Listen Live

HomeNewsVermilion mayor wants to go to anger management, repay $7K bill

Vermilion mayor wants to go to anger management, repay $7K bill

Sanctioned Vermilion mayor Greg Throndson says he will do anger management and wants to make instalment payments on a $7,129 bill which the town’s administration says was incurred for damaging a door.

While council sanctioned the mayor for other matters, the disqualification of the elected official is due to Throndson owing the bill of over $500 for more than 90 days.

The mayor has been sanctioned which includes removal from financial matters but is still able to vote.

Throndson, who was on a tractor on Friday, May 10 amid seeding season is owning his non-mayor behaviour.

- Advertisement -

“The sanctions and the disqualification are two different things. The sanctions were brought against me for some behaviour issues of mine. The non-mayor, Greg Throndson comes out every once in a while, and I must realize that I’m a mayor 24 hours a day. I appreciate that the council is looking out for the interests of council and the town, and putting me in my place,” says Throndson.

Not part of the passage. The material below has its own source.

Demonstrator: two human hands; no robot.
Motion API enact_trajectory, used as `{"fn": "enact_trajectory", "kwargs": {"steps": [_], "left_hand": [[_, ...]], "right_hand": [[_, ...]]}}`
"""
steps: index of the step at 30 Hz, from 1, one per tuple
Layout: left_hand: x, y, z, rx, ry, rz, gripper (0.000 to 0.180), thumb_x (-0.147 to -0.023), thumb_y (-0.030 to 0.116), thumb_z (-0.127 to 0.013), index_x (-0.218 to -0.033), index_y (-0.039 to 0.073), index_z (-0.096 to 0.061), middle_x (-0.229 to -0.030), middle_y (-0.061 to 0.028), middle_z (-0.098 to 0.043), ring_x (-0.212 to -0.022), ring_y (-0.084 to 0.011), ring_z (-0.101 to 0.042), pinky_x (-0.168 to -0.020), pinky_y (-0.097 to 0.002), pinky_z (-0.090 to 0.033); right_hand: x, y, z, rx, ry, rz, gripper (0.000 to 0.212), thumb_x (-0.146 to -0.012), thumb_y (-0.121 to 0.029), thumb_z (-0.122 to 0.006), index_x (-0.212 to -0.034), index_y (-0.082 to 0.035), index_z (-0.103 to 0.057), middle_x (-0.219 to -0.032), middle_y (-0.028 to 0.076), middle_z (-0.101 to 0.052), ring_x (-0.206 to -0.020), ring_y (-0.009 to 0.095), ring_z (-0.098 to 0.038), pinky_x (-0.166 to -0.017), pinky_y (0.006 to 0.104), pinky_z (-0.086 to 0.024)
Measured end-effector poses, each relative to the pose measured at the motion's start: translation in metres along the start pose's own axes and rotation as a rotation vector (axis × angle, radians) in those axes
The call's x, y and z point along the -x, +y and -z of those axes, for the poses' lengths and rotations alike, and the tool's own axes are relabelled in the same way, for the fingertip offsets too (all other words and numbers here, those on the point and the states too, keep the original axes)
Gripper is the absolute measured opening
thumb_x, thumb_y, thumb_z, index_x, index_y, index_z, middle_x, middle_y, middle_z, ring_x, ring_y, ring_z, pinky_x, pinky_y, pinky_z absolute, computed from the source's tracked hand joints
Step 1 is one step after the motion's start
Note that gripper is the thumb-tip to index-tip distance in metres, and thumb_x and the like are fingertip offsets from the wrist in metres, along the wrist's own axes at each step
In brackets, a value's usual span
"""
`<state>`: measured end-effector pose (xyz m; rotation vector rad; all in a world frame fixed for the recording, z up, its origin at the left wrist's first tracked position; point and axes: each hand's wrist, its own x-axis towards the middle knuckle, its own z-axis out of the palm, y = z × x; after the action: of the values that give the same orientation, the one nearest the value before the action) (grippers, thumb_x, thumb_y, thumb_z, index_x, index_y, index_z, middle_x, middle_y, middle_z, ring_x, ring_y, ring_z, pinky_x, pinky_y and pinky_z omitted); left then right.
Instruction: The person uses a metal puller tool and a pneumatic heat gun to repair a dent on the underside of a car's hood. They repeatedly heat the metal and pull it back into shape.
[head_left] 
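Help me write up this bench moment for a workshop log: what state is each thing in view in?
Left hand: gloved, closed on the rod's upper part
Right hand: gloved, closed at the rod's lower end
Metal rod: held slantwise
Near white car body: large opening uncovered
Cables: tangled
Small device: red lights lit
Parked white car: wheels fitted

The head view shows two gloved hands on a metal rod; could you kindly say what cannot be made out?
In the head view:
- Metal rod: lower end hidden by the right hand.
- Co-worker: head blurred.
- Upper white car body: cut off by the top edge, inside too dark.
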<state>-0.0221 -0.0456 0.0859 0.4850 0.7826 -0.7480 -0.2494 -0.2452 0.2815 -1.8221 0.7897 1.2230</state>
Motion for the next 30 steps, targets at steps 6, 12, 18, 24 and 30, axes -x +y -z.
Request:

The mayor says he has a temper and jokes if you put a hockey stick in his hand, he is actually worse. But he appreciates the code of conduct and what the council had to do.

“I have to make sure that I am mayor Throndson all the time around everybody – friends or foes. I have to maintain the proper respect and dignity at all times.”

Throndson is appealing the sanctions to get it down to about three to six months so he can get back to fully doing the job of mayor. He sees going to anger management as making “Greg a better person.”

“I will go to anger management as soon as I get off this tractor. I’m hoping this summer we will have some time.”

Facing disqualification or resignation over the bill for the door repairs, the mayor has been disqualified. The paperwork is “in the works” for that matter to go before King’s Bench.

“The court decides whether I’m disqualified, still a councillor or just throws it out. I plan on starting to make payments on the bill, but it’s up to council on what they want to do going ahead,” says Throndson.

Given the wait time to get before a judge, Throndson says the legal advice he has received is to deal with this at the local level.

- Advertisement -

Presented with the analogy of a student who breaks a door at school, is then sanctioned, and sent to counselling, Throndson says that he has “a fuse and it went off in a very tense situation.”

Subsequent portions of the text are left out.